CAD/CHF corrects upwards as engulfing candle stops losses.
CAD/CHF buyers halted the pair’s move down just before 0.7250, which is the 138.2% Fibo extensions of the up leg from 0.7350 to 0.7610. The subsequent recovery moved the price above the 0.7350 resistance, where the market has now adopted a sideways approach in an area of around 20 pips.

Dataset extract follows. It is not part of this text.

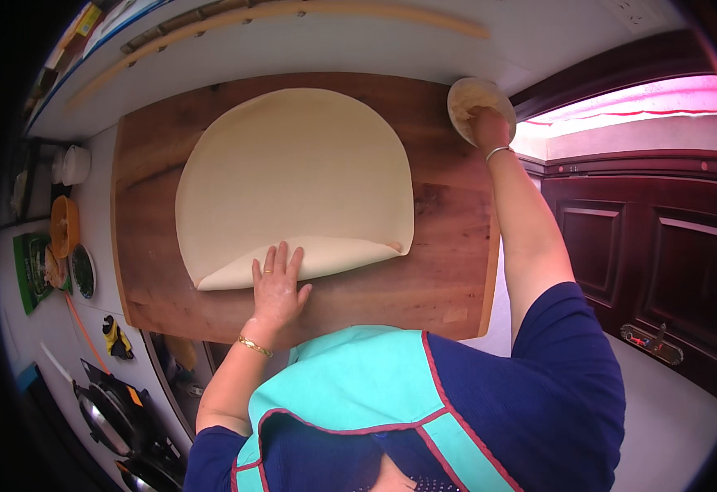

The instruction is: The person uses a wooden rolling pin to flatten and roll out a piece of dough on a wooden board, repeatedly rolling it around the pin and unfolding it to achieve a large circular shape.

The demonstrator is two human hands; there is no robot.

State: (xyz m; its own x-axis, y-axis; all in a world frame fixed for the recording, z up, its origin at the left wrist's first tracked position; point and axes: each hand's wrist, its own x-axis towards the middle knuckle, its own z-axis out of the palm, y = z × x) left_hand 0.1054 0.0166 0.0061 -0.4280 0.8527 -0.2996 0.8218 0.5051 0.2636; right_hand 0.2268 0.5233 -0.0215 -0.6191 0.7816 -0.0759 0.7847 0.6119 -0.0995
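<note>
A large thin sheet of pale dough (pixel 293 172) lies spread on a brown wooden board (pixel 449 271), its near edge folded back over itself. My left hand (pixel 276 287) rests flat, fingers apart, on that folded near edge. My right hand (pixel 490 127) reaches to the board's far right corner and dips into a shallow bowl of flour (pixel 467 94); its fingers are curled inside the bowl, and what they hold is hidden.
A long wooden rolling pin (pixel 293 12) lies along the white counter behind the board. To the left stand a white jar (pixel 75 164), an orange cup (pixel 63 225), a green packet (pixel 30 271) and a stove burner (pixel 108 418). Dark wooden cabinet doors (pixel 662 254) stand on the right.
</note>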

The momentum indicators show that the very short-term corrective move up may be losing steam. The MACD has started to flatten above its red trigger line, whereas the RSI could not break above the 50-level and hovers just beneath pointing slightly down. Despite the view, the RSI cautions for a reignited move south as confirmed also by the 50- and 100-day simple moving averages (SMAs) bearish cross of the 200-day SMA.
Breaching again below the 0.7350 support could repower the bears to test 0.7250, which is the 138.2% Fibo extensions, once the recently formed 0.7265 low is surpassed. If the bears continue to conquer, the 0.7200 – 0.7190 region may unravel with the latter being the 161.8% Fibo extensions.
To the upside, if the price manages to close above the 0.7372 previous swing high, resistance could come from the 0.7400 psychological number, where the 50-day SMA and the 38.2% Fibo lie. If the bulls take the wheel, the inside swing low of 0.7468 may come into focus marginally below the 61.8% Fibo.
Summarising, the short-term outlook remains bearish, but a move above the 0.7400 level could turn it back to neutral.